*WHAT THE TASK REQUIRES*: Each line of the material below is to be given again exactly.

*GIVEN INFORMATION*:
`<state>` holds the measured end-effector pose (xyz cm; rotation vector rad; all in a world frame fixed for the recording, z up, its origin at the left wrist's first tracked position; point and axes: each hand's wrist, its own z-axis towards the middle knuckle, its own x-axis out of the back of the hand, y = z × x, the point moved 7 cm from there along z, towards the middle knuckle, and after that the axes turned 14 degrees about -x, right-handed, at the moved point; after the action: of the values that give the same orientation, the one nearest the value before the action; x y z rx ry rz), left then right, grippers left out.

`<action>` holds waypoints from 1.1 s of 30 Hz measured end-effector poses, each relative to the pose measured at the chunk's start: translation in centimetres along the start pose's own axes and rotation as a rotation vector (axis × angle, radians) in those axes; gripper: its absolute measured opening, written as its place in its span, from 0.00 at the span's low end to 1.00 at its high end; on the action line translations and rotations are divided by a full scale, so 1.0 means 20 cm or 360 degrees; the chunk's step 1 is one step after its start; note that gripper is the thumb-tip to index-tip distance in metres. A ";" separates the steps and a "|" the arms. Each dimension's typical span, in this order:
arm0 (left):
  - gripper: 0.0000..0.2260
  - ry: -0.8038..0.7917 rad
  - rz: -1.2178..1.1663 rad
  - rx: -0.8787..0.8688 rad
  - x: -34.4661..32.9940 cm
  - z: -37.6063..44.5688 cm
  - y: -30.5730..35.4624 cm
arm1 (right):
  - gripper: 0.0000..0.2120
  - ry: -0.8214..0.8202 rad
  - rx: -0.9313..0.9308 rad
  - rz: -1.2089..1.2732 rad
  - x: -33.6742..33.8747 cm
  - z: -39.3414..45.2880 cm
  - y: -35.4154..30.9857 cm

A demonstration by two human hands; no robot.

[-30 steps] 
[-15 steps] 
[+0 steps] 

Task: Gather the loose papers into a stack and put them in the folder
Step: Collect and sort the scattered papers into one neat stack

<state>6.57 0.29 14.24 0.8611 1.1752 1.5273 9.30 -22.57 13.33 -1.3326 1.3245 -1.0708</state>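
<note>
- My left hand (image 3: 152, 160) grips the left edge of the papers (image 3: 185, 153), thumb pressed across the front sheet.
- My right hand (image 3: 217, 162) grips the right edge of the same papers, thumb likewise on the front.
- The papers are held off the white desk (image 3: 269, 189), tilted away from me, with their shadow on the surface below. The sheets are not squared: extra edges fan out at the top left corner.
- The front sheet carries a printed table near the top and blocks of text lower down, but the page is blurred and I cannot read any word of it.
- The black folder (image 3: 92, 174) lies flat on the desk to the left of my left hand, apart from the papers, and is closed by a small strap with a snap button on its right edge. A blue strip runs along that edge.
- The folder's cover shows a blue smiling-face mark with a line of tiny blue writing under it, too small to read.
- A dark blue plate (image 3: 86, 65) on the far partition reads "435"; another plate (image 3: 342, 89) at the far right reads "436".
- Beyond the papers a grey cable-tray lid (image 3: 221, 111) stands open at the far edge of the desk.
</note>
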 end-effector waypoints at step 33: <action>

*WRITTEN SOLUTION*:
`<state>` holds the measured end-effector pose (xyz cm; rotation vector rad; all in a world frame fixed for the recording, z up, its origin at the left wrist's first tracked position; point and axes: each hand's wrist, its own z-axis towards the middle knuckle, its own x-axis out of the back of the hand, y = z × x, the point moved 7 cm from there along z, towards the middle knuckle, and after that the axes turned 14 degrees about -x, right-handed, at the moved point; after the action: of the values that give the same orientation, the one nearest the value before the action; x y z rx ry rz), left then right, grippers left out.

`<action>` holds waypoints from 1.1 s of 30 Hz measured end-effector poses, each relative to the pose measured at the chunk's start: translation in centimetres along the start pose's own axes and rotation as a rotation vector (axis × angle, radians) in those axes; gripper: its absolute measured opening, written as its place in its span, from 0.00 at the span's low end to 1.00 at its high end; on the action line translations and rotations are divided by a full scale, so 1.0 means 20 cm or 360 degrees; the chunk's step 1 is one step after its start; note that gripper is the thumb-tip to index-tip distance in metres. A ";" separates the steps and a "|" the arms. Each dimension's typical span, in this order:
arm0 (left):
  - gripper: 0.0000..0.2260
  - ry: -0.8038..0.7917 rad
  - rz: -1.2178..1.1663 rad
  - rx: -0.8787..0.8688 rad
  - x: -34.4661..32.9940 cm
  - z: -37.6063..44.5688 cm
  - y: -30.5730..35.4624 cm
arm1 (right):
  - gripper: 0.0000..0.2120
  - ry: -0.8214..0.8202 rad
  - rx: -0.9313..0.9308 rad
  - rz: -1.2089..1.2732 rad
  - x: -33.6742..33.8747 cm
  - z: -39.3414..45.2880 cm
  - y: -35.4154..30.9857 cm

A demonstration by two human hands; no robot.

[-30 steps] 
[-15 steps] 
[+0 steps] 

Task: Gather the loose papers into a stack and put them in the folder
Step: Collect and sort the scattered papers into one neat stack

<state>6.57 0.29 14.24 0.8611 1.1752 1.5273 9.30 -22.57 13.33 -1.3326 1.3245 -1.0708</state>
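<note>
- My left hand (image 3: 152, 160) grips the left edge of the papers (image 3: 185, 153), thumb pressed across the front sheet.
- My right hand (image 3: 217, 162) grips the right edge of the same papers, thumb likewise on the front.
- The papers are held off the white desk (image 3: 269, 189), tilted away from me, with their shadow on the surface below. The sheets are not squared: extra edges fan out at the top left corner.
- The front sheet carries a printed table near the top and blocks of text lower down, but the page is blurred and I cannot read any word of it.
- The black folder (image 3: 92, 174) lies flat on the desk to the left of my left hand, apart from the papers, and is closed by a small strap with a snap button on its right edge. A blue strip runs along that edge.
- The folder's cover shows a blue smiling-face mark with a line of tiny blue writing under it, too small to read.
- A dark blue plate (image 3: 86, 65) on the far partition reads "435"; another plate (image 3: 342, 89) at the far right reads "436".
- Beyond the papers a grey cable-tray lid (image 3: 221, 111) stands open at the far edge of the desk.
</note>
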 end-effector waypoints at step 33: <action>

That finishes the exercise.